Downstream C2/C3 detect features inside OSD text regions and produce false
matches. Drift accumulates, AC-2.1a fails.
**Actual** (from PoC1 + reasoning): predicted behavior matches. Output is a
valid MP4 but feeding it into a feature matcher would produce keypoints
inside the burned-in `-3.7°` and `FOV 53.2°` text regions, since those
regions have high local contrast.
### Option B (crop + mask-aware DISK)
Expected: same MP4 as Option A, plus a static `osd_mask.png` companion file.
Replay infrastructure modified to inject the mask into the C3 detect call.
DISK detector returns no keypoints inside masked regions (per Fact #13
score-map multiplication semantics). LightGlue matches only real-terrain
features. AC-2.1a passes for nadir frames.

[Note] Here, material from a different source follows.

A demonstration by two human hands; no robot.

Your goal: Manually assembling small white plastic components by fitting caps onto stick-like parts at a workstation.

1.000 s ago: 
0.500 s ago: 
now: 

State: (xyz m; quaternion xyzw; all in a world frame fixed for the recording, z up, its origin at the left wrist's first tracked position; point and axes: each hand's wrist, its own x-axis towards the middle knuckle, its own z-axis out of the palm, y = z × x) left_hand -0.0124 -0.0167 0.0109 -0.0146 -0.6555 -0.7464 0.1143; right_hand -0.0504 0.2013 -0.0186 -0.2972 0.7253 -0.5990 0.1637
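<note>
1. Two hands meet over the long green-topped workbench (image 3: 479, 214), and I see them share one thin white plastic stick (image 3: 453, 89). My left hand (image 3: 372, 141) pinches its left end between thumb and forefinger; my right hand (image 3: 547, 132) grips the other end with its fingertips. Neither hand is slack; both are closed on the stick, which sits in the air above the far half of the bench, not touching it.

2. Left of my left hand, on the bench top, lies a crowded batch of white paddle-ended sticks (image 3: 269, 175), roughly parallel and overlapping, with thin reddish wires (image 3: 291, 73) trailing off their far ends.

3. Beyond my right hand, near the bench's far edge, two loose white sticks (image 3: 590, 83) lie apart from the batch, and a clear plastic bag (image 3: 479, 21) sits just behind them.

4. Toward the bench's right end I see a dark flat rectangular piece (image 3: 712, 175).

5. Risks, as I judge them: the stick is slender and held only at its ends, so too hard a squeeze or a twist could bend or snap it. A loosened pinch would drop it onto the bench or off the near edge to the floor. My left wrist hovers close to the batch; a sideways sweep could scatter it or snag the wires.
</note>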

**Actual** (predicted, no end-to-end PoC run): matches the documented
Kornia DISK contract. The change to the replay tooling is one optional
parameter added to a `Disk()` instantiation. Risk: if the existing
production code path uses a wrapper around DISK that does not forward the
`mask=` parameter, the wrapper needs adjustment.
### Option C (crop + chained `delogo`)
Expected: an 740×525-ish MP4 with OSD regions replaced by interpolation
from neighboring pixels. Replay infrastructure unchanged. Downstream C2/C3
detect features in the interpolated regions; some weak features may be
detected (interpolation produces low-contrast smooth regions) but
significantly fewer than the original OSD regions.

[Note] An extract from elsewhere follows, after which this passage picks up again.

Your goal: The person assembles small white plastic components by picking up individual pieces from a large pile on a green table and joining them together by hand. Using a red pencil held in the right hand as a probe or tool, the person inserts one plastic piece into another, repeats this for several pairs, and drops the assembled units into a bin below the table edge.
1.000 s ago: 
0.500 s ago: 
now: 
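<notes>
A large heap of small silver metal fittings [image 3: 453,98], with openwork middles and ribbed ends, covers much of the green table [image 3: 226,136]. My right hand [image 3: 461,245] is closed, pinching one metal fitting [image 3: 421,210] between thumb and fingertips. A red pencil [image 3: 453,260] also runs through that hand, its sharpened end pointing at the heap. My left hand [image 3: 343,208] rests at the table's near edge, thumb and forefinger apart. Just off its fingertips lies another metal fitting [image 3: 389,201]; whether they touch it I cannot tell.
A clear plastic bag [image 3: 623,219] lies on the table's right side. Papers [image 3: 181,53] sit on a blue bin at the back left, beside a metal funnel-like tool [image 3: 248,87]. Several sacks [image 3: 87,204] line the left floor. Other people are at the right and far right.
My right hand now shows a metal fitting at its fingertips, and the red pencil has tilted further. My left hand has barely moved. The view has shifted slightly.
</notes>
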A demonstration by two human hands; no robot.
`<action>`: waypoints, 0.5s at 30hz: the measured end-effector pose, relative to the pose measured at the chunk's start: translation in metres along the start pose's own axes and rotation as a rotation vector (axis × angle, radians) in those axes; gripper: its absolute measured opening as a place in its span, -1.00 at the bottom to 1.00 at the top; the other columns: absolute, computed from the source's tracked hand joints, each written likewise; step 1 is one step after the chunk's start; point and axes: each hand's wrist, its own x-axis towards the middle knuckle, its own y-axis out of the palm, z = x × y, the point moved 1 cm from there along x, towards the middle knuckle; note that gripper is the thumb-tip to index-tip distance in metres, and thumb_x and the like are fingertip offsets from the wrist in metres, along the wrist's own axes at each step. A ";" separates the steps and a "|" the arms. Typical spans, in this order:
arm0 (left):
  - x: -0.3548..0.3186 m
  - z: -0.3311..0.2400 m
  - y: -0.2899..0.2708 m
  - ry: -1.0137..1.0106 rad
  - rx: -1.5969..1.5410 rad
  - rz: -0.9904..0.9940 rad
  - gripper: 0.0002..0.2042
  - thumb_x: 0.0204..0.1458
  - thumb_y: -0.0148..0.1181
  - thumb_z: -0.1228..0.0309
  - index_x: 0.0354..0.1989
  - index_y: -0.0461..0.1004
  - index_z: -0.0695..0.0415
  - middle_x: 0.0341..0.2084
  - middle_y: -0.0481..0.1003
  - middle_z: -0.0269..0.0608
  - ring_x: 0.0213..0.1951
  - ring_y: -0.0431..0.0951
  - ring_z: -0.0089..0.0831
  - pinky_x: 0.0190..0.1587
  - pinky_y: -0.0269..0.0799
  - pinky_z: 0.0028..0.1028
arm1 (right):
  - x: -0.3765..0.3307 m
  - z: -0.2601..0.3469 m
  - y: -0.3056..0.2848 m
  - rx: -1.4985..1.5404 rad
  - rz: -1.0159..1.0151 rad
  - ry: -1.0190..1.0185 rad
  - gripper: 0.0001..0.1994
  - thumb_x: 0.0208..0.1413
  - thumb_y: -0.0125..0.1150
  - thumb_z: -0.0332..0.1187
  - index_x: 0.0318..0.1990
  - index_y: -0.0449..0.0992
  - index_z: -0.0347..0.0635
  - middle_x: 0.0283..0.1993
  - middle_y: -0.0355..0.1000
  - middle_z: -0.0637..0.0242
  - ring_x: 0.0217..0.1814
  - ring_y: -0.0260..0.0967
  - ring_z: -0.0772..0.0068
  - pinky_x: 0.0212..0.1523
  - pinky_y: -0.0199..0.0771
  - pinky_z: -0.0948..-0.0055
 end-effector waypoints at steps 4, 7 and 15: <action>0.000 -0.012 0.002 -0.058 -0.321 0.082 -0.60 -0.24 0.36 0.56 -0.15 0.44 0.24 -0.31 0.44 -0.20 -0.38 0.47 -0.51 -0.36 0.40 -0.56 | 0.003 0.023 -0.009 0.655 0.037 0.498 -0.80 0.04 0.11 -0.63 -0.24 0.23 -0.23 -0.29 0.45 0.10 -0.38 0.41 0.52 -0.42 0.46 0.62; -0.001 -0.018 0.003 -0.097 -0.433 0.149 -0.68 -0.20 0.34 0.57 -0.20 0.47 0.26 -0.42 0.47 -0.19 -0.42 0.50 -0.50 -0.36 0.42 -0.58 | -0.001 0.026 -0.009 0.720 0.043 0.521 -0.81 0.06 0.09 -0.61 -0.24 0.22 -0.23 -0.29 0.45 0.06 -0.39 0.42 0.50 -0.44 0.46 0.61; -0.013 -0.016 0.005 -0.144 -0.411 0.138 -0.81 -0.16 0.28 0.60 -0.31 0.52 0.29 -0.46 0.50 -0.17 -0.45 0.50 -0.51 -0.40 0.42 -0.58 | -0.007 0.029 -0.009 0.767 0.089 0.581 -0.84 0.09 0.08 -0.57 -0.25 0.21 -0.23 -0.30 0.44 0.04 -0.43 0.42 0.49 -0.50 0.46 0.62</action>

**Actual** (from PoC4): output looks reasonable with three OSD rectangles
replaced by smoothed interpolation. Some chained `delogo` filters caused
issues when their rectangles touched image edges in earlier attempts —
mitigated by avoiding edge contact.
### Option F (temporal median)
Expected: smeared, ghosted output as both OSD and underlying terrain
average together over the window.
**Actual** (from PoC3): confirmed. Output shows visible motion-blur ghosts
of OSD text across the frame, plus desaturated and smeared underlying
terrain. **Disqualified.**
### Option I (tlog-based gimbal-pointing filter)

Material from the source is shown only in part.